Peffers et al.’s [49] DSR methodology genre focuses on the development of an applicable artefact, indicating that its evaluation should be outcome oriented and practical. Based on inductive analysis of existing design science process elements from various disciplines, Peffers et al. [51] synthesised six possible phases for DSR: (1) Problem identification and motivation; (2) Objectives of a solution; (3) Design and development; (4) Demonstration; (5) Evaluation; and (6) Communication. Although Peffers et al. [51] indicate that the demonstration phase may be sufficient to evaluate an artefact, a separate evaluation phase may add additional rigour depending on the nature of the problem. Section 3.1 indicates that this study applied the first four phases defined by Peffers et al. [51]. In the subsequent paragraphs, we present possible limitations of the study, especially in terms of phase five, i.e. the evaluation phase.

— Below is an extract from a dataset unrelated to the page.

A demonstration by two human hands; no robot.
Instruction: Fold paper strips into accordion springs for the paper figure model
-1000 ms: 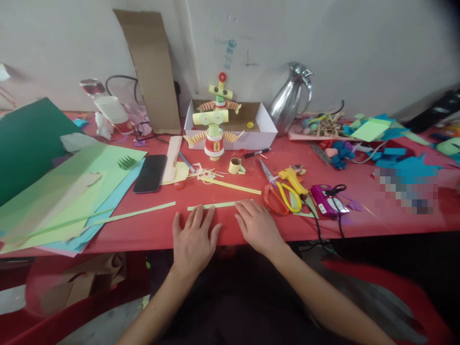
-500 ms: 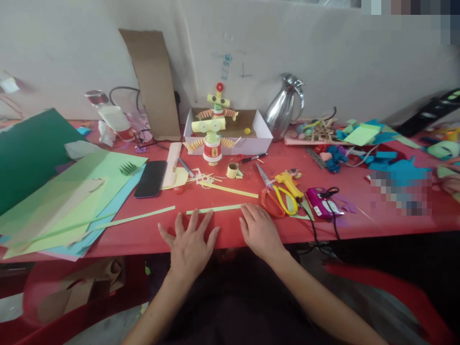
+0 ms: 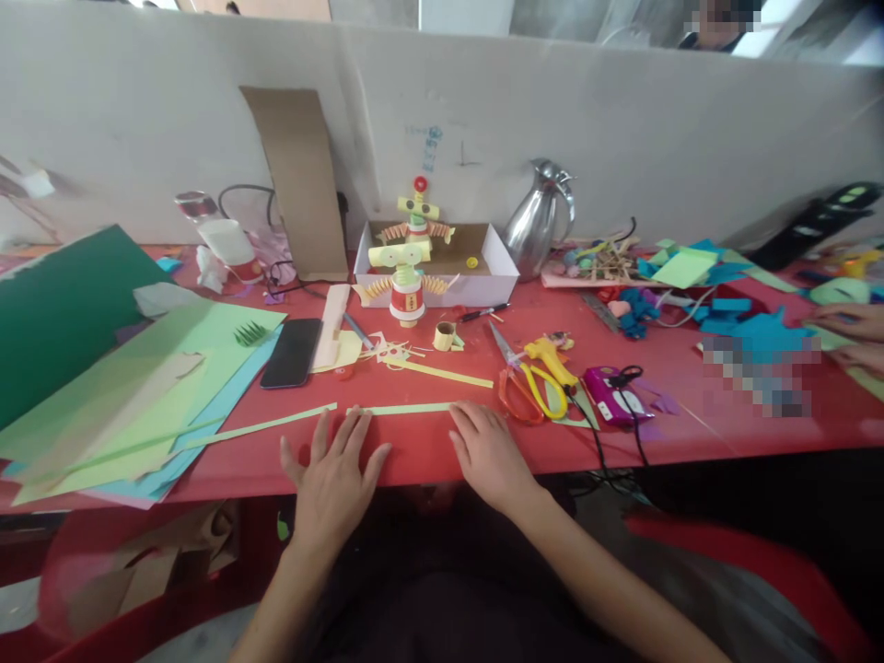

The positivist may reason that the main limitation of the study is that the artefact’s utility, quality and efficacy should be evaluated more rigorously (see Hevner et al.’s [44] third guideline on design evaluation). Yet, Hevner et al. [44] primarily provide guidance on evaluating an IT artefact, indicating that the IT artefact can be evaluated in terms of “functionality, completeness, consistency, accuracy, performance, reliability, usability, fit within the organisation and other relevant quality attributes”. Some of the stated measures may also be applicable to a non-IT artefact, such as the MEICC. Evaluating the MEICC in terms of completeness and usability will provide additional credibility to the practitioner.

The main limitation of the study may also be argued from an interpretive stance, indicating that evaluation of the artefact needs to acknowledge the social setting of the evaluation environment and incorporate more iteration. Niehaves [47] suggests that two of the seven principles for interpretive field studies (see Klein and Myers [48]) are useful to guide the demonstration and evaluation phases of DSR. The principle of hermeneutic cycle indicates that human understanding depends on continuous iteration. Niehaves [47] suggests that additional completeness criteria need to be specified and used to guide the number of evaluation iterations. The principle of contextualisation indicates that the evaluation findings need to stipulate the social setting of the research and evaluation environment [47]. In addition, the study needs to indicate whether the findings are in some way applicable to other situations, also specifying additional criteria for these situations.

6.2 Future work

The limitations of the study indicate that future work is required to further evaluate the MEICC. Applying the principle of hermeneutic cycle, we suggest at least two additional evaluation iterations.

The first iteration should focus on completeness and usability measures, when the resulting coding strategy of Hoogervorst’s approach, developed via the MEICC, is evaluated within a real-world context. A study is underway to apply the coding strategy partially at a real-world enterprise where Hoogervorst’s approach has been adopted in practice. During enterprise design workshops, the enterprise designer will be applying the clarified concepts, stipulated in the refined codebook that forms part of the coding strategy. The enterprise designer will be reflecting on the completeness and usability of the refined codebook. Although we excluded ontology-based conceptual modelling (OBCM) as a means to clarify design intention-related concepts within MEICC, the evaluation feedback may indicate that we also experiment with OBCM.

For the second evaluation iteration, we suggest that the MEICC is evaluated for a different enterprise design approach, such as TOGAF, developed by the Open Group (see [25]). According to the principle of contextualisation, this iteration will be useful to discover additional criteria for using the MEICC when it is demonstrated within the TOGAF context.